Data block:
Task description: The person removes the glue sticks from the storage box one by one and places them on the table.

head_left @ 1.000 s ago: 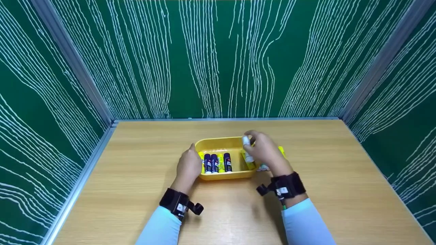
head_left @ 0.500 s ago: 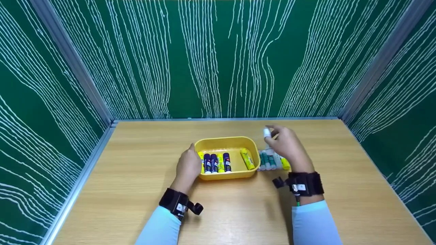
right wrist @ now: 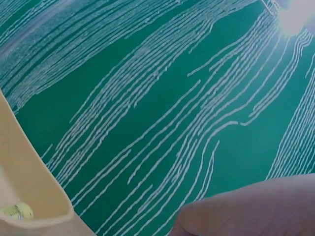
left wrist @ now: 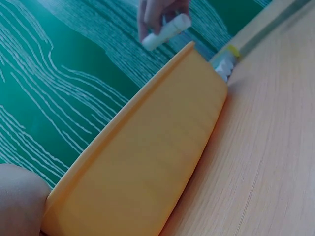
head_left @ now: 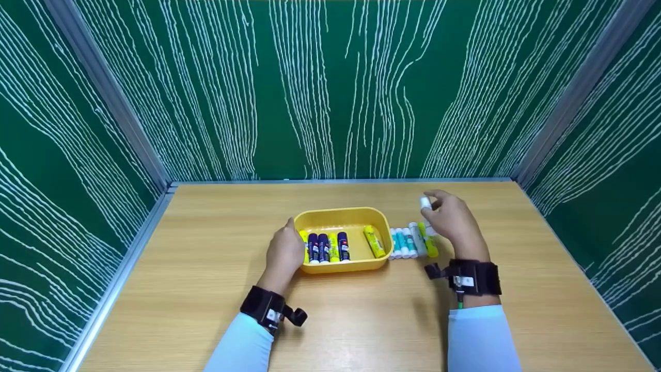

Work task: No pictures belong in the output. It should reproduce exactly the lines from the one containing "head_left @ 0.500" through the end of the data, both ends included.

Task answer:
head_left @ 0.500 s ago: 
right wrist @ now: 
left wrist @ now: 
head_left @ now: 

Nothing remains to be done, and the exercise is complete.